The danger will come more from the error in such beliefs and their difference from the actual thoughts of others than from malevolent desire to misuse such knowledge.

An interaction of genes, and every experience a person has shapes what their brain is doing to give rise to a specific thought.
Plus, every thought a person has changes their brain and changes the neurology that gives rise to that thought the next time. While a general emotional state or general type of mental process may appear as a similar pattern across people, no two people have the same specific brain pattern underlying the same specific thought. You can entirely lose parts of your brain that are giving rise to your current thoughts, and yet over time your brain can rewire to give rise to those thoughts again despite wholly different neural connections being involved. IOW, there are an infinite number of possible neural patterns that could lead to the same thought and highly similar patterns that between persons or the same person in different contexts can lead to different thoughts. This will make any reliable inferences from brain pattern to thought less plausible than most of what is in even the silliest of science fiction.

If a person is put in a highly constrained context and forced to make simple choices over and over while brain data and behavioral outcome data is collected (thus training a computer to simulate that person in that context), then it is plausible that we'll be able to use brain data in a highly similar narrow context to predict their thoughts about that particular decision and thus their action.

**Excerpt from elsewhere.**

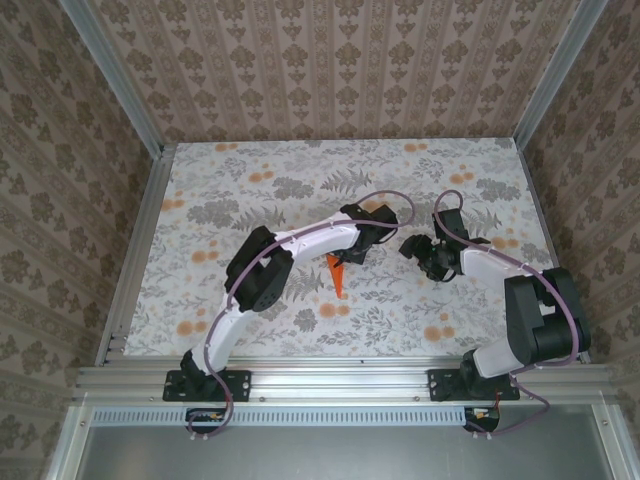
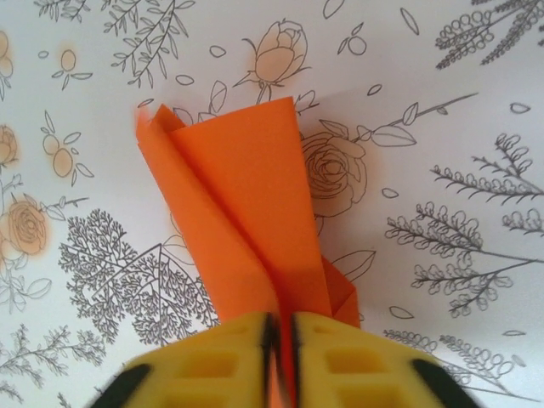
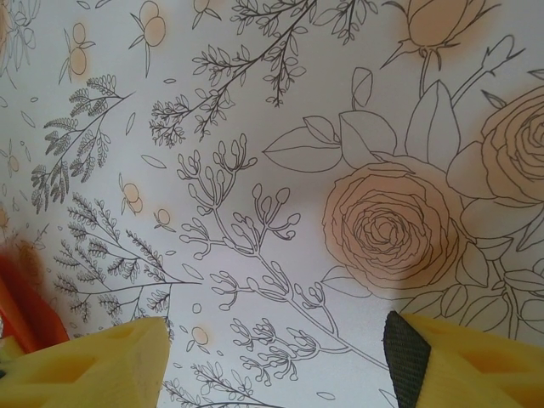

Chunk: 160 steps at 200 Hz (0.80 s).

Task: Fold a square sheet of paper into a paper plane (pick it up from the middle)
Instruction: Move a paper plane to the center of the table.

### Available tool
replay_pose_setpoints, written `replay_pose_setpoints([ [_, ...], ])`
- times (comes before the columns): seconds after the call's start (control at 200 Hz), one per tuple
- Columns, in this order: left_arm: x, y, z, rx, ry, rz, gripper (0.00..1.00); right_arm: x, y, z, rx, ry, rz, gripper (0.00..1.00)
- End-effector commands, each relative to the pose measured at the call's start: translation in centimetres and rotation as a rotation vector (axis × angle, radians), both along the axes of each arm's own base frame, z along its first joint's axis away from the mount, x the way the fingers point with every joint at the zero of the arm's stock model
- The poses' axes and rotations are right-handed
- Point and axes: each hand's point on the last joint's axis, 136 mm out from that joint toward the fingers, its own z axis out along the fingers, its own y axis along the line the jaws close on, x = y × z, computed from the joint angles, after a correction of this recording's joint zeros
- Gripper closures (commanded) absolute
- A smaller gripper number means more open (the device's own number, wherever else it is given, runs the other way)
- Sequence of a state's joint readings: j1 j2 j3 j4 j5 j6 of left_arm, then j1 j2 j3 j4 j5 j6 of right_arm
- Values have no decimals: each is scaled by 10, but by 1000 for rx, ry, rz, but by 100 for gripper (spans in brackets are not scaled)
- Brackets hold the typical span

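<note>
The left hand point(image 2: 280, 340) is reaching out over the middle of the flowered tabletop point(image 1: 250, 190) and is pinching the paper plane point(image 2: 246, 212). Its two yellow fingers point(image 2: 212, 365) are pressing together on the near end of the orange paper, with only the thin folded edge showing between them. From the left wrist view, the paper is fanning out beyond the fingers in overlapping folded layers and casting a soft shadow on the printed roses below. I cannot tell whether its far end is touching the cloth.

From above, the plane point(image 1: 338, 276) is showing as a slim orange wedge just beside the left hand point(image 1: 352, 252), its sharp point aiming toward the near edge of the tabletop.

The right hand point(image 1: 413, 250) is hanging close by, just right of the left one, facing it. Its yellow fingers point(image 3: 93, 365) are standing wide apart with nothing between them but the bare flowered cloth. A blurred strip of orange paper point(image 3: 15, 297) is peeking in at the left edge of the right wrist view.
</note>
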<state>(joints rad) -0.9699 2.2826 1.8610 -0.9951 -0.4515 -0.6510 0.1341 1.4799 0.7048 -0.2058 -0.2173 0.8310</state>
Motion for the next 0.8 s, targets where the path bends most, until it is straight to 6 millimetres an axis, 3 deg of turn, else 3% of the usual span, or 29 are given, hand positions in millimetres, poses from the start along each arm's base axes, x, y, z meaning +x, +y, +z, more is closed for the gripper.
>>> replay_pose_setpoints([
  [0.0, 2, 7, 27, -47, -27, 18, 93, 1, 4, 6, 34, -13, 1, 30],
  [0.24, 0, 11, 53, -229, -51, 50, 99, 5, 15, 14, 62, -53, 64, 31],
  [0.595, 6, 9, 73, -842, -51, 79, 97, 15, 83, 46, 107, -200, 303, 34],
  [0.795, 13, 9, 84, -1071, -96, 59, 97, 10, 113, 48, 108, -207, 386, 34],
])
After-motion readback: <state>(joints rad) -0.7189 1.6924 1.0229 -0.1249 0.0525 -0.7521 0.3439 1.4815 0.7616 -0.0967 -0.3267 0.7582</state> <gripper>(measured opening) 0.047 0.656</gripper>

But for all the reasons above, being able to simply grab a person off the street, throw a brainscan helmet on them and know their thoughts is far less plausible than the storyline of the recent planet of the apes reboot.

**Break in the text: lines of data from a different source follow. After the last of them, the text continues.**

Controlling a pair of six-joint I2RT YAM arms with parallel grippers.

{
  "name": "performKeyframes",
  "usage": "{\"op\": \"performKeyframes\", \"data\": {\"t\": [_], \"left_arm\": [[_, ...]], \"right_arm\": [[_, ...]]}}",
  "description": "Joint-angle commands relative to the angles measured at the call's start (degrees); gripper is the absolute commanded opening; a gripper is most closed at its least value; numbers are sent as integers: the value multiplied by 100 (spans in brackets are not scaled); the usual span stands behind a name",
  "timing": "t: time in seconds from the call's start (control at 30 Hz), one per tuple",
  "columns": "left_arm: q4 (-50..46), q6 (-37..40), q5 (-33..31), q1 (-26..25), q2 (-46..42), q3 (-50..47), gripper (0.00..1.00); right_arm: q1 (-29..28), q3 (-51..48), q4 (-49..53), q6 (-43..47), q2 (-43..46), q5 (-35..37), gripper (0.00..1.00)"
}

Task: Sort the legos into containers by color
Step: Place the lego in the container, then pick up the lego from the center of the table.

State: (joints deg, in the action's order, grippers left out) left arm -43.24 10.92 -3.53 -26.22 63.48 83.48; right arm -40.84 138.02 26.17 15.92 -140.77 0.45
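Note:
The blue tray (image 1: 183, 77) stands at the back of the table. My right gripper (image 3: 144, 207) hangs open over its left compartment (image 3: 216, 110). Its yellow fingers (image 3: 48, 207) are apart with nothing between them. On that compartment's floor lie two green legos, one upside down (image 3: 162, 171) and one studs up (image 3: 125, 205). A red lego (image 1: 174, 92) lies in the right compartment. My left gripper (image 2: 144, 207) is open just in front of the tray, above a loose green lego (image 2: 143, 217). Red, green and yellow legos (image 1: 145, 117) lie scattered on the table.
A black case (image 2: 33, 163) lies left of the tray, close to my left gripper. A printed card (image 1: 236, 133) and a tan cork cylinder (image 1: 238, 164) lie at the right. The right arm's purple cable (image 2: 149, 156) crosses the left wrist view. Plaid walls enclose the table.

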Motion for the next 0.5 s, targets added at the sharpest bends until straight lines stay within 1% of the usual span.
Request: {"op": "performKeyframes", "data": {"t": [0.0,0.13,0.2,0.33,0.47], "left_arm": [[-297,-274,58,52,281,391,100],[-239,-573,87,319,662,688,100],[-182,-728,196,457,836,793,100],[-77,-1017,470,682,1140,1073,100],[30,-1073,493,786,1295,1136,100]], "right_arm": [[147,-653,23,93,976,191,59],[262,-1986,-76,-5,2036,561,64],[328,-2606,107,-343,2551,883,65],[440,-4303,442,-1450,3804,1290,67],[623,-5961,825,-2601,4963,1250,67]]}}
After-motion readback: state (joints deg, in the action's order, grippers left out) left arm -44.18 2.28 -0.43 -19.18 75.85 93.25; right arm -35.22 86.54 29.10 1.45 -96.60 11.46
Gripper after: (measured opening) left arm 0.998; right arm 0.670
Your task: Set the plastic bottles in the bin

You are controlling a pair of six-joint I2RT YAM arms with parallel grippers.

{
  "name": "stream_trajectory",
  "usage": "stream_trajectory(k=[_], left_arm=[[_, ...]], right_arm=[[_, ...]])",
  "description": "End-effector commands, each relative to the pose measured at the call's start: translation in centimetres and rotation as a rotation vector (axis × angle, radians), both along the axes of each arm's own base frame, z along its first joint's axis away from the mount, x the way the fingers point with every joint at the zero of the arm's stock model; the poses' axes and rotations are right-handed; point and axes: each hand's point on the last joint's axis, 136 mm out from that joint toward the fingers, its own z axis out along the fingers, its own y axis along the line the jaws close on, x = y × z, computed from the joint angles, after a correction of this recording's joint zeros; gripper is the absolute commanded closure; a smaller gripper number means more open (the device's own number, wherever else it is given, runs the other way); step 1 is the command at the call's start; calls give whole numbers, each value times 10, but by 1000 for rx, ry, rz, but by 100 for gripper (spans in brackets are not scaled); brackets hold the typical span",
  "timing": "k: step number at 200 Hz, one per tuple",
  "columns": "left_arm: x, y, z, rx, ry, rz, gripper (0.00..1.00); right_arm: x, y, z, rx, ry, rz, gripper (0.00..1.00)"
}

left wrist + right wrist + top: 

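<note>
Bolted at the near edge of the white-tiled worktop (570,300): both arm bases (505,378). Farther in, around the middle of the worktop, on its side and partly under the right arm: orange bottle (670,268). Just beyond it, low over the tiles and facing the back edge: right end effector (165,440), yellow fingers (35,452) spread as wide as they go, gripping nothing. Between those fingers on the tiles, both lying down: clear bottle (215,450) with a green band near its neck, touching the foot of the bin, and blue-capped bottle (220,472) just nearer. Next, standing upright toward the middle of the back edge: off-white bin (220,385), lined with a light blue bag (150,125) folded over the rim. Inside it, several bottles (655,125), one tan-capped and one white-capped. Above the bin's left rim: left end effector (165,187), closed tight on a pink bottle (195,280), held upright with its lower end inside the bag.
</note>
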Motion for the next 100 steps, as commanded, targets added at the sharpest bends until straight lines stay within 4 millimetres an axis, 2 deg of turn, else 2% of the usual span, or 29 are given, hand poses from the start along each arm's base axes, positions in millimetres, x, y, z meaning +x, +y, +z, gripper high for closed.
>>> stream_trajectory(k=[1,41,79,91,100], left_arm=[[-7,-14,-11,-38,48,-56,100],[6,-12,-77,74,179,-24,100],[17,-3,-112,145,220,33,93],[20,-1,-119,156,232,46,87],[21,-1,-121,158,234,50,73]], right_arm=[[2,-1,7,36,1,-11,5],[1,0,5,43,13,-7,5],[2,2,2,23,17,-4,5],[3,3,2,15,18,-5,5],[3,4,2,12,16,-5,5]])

Anticipating the "but everyone said that X was impossible" response: Of all the things that people have said "it won't happen", 99.9999999999999% of those things haven't happened. That response stems from the same fallacy that because someone won the last lottery, it means it is plausible that you will win.

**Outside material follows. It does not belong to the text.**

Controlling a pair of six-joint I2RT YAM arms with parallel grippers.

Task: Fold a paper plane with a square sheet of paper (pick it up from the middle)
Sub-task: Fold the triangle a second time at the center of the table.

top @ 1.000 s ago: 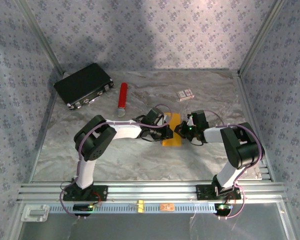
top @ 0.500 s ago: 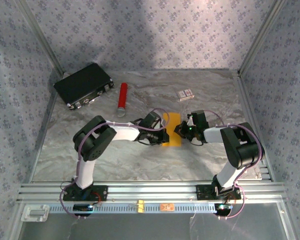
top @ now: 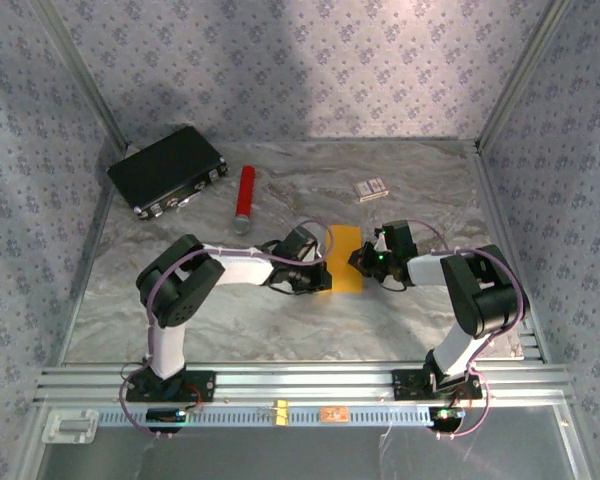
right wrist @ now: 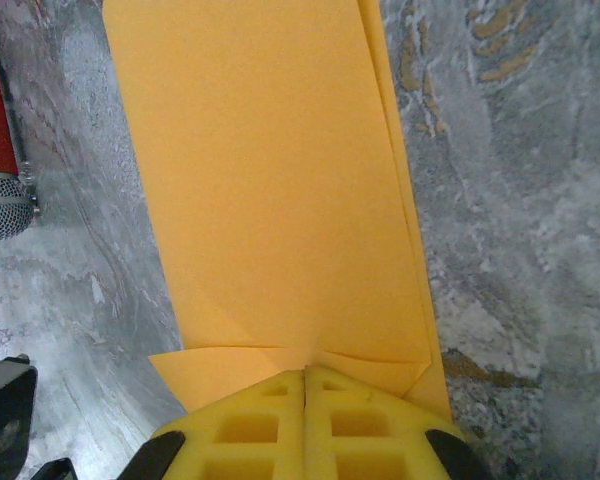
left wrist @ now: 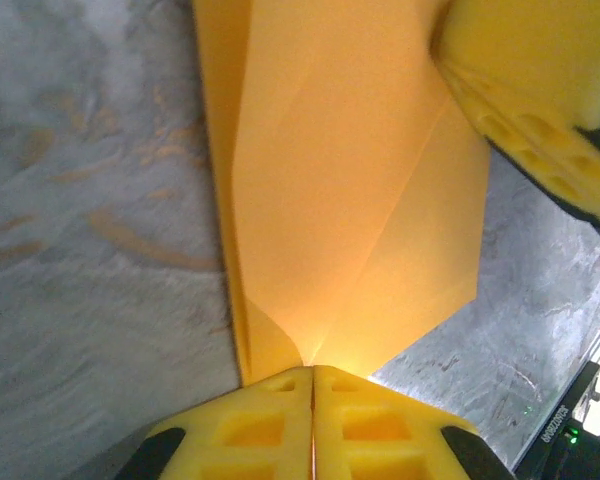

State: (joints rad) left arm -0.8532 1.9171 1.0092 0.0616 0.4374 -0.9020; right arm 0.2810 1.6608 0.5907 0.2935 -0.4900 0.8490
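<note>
paper (top: 343, 257) lies in the middle of the grey marble table (top: 230, 320). it is orange-yellow and folded into a long, thin shape with creases in it. the two arms meet over it, one from each side.

the left gripper (left wrist: 312, 378) has its yellow jaws pressed tight together on one edge of the paper, where two folds come to a point. the paper's far end lies flat on the table. one of the other arm's yellow fingers (left wrist: 540, 80) sits at the top corner of the left wrist view, on the paper.

the right gripper (right wrist: 305, 380) is pinched tight on the other side of the paper, with little folded corners on each side of its jaws.

a red cylinder (top: 245, 197) with a grey mesh end lies near the paper, to its left and further back. a black case (top: 168, 170) sits in the far left corner. a small white-and-red box (top: 371, 189) lies behind the paper, well apart from it.
</note>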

Also, there is a difference between the close minded notion that it won't happen just because it's hasn't yet and the rationally based prediction that our wealthy of knowledge about what it would require preclude it from being plausible. IOW, its a lot like saying that we are unlikely to see ants suddenly over night become as self-aware and capable of analytic thought as humans. That isn't being close minded. It's recognizing the facts that make it implausible, in that case the facts about the long term evolutionary development of a physical brain that all relevant science shows is neccessary for those mental processes.